Due to the corporate nature of worship, how does one justify a "solo" or "Special music" in worship? For the churches that don't have a person sing a "solo" during worship this question address the pianist/organist who is playing music when NO ONE ELSE is singing...


----------



## southkogs (Nov 12, 2011)

Some thoughts:

Joe Morecraft wrote a book called "How God Wants Us to Worship Him" that I think does a good job addressing corporate worship.

As a church, I think it's important to look for the Holy Spirit's leading on "Special Music." If the church is not comfortable with it, then don't. If they are comfortable, then Christian Liberty allows some room for that - in context. What's the context? In my opinion, the special music (solo, group, instrumental, vocal, what have you...) must 1.) edify the body, 2.) direct the congregation to God, not to the musician and 3.) not be EVERY time the congregation gathers (in my opinion). I say not every time because I think it becomes a platform for pride, and becomes difficult to make sense in a congregational setting.

Something else to consider about the value of "special music," and particularly an instrumental: a pause for reflection should be a welcome thing in worship.
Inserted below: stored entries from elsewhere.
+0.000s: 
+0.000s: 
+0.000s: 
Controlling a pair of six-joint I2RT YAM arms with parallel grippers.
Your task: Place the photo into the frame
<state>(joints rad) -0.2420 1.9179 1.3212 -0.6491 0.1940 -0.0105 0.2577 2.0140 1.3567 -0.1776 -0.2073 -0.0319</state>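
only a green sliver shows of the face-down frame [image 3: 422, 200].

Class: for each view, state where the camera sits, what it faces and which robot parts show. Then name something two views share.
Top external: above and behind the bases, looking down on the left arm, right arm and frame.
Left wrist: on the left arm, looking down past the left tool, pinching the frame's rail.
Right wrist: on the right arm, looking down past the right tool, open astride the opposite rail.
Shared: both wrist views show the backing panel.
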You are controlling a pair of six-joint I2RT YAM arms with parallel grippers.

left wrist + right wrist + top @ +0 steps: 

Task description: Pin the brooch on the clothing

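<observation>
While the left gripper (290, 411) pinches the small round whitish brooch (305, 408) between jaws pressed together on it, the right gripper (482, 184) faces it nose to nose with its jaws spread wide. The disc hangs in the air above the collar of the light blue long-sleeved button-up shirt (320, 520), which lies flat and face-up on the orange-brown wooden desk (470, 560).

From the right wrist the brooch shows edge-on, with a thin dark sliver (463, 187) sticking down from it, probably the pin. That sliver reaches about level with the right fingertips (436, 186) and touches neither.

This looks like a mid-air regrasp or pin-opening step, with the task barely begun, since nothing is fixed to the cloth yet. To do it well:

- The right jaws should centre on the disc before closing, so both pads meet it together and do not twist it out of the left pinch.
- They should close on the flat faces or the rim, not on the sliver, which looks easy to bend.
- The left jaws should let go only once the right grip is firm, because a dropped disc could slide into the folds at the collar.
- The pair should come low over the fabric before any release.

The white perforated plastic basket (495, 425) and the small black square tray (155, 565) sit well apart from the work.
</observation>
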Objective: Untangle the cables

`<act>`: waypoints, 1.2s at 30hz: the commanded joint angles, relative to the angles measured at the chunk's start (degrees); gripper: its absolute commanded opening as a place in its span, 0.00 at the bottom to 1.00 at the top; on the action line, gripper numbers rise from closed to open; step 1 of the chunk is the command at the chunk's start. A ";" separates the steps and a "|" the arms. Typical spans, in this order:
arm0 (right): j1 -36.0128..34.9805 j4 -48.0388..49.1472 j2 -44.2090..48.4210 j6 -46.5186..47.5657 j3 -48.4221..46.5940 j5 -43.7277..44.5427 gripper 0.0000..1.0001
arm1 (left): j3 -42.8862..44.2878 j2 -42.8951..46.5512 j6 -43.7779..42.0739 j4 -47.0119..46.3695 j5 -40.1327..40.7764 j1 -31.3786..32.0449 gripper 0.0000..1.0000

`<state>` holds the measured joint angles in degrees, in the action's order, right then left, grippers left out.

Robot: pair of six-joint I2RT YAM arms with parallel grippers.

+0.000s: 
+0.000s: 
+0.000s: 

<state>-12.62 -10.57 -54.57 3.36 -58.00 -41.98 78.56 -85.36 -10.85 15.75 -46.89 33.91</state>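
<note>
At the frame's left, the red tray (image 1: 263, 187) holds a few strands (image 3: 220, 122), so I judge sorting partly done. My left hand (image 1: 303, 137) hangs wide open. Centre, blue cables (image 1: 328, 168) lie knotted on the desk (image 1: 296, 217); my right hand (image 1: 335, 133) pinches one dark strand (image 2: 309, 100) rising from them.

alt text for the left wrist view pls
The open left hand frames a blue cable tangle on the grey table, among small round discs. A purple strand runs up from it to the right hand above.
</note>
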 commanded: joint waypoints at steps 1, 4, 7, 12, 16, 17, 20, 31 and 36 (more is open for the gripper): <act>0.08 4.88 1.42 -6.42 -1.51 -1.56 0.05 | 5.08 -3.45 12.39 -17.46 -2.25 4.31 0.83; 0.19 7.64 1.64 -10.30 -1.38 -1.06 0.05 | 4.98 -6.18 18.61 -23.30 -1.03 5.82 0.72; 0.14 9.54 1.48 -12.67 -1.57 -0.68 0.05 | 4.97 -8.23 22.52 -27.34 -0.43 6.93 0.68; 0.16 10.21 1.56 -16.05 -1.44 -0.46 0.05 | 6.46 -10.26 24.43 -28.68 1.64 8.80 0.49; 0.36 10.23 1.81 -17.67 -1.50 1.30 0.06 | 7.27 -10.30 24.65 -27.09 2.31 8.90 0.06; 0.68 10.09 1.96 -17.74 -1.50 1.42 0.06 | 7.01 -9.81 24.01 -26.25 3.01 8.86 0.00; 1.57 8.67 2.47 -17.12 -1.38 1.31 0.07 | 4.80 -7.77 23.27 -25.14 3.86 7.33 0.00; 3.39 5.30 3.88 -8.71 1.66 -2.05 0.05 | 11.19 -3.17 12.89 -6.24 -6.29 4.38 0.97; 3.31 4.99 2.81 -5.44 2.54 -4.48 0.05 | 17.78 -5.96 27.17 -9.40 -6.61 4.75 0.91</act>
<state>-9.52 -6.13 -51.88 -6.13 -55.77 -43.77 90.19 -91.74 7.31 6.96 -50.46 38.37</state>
A time span to reflect on what has been confessed, heard through the preaching of God's Word and how it applies to one's life can be defined by a gentle instrumental.

When the minister of music is doing a "Chuck Berry" across the chancel with a Gibson Les Paul slung low ... it's probably gone too far


----------



## Andrew P.C. (Nov 12, 2011)

This is taken straight from a sister church of the one I am a member of and I think if you can have a solo or special event within these statements, then you're "golden":


> Drawing upon the rich traditions of the historic Christian Church, we attest that Reformed worship is characterized in the following ways:
> 
> God-Centered:
> 
> ...


----------



## JBaldwin (Nov 12, 2011)

"Special Music" at our church is not the norm, but rather the exception at our church, and it is done when it fits with what we are doing. For example, we want to teach a song that is more difficult to learn to the congregation, we might have someone or several someones sing it as folks are walking in or just after the prayer time. Sometimes we will have someone sing something appropriate during or after communion. We do not have an offertory at our church (just a box at the back), so there is not a time when special music would be a regular thing.


----------



## seajayrice (Nov 12, 2011)

Depends on whether or not the music falls under the rubric of preaching or worship. If it's just "background" it is neither, and as such would not be any different than poinsettias in the sanctuary.


----------



## Philip (Nov 12, 2011)

Usually (at least in my current church) it takes the form of a prelude/postlude plus an interlude to transition from the announcements at the beginning of the service to the call to worship.


----------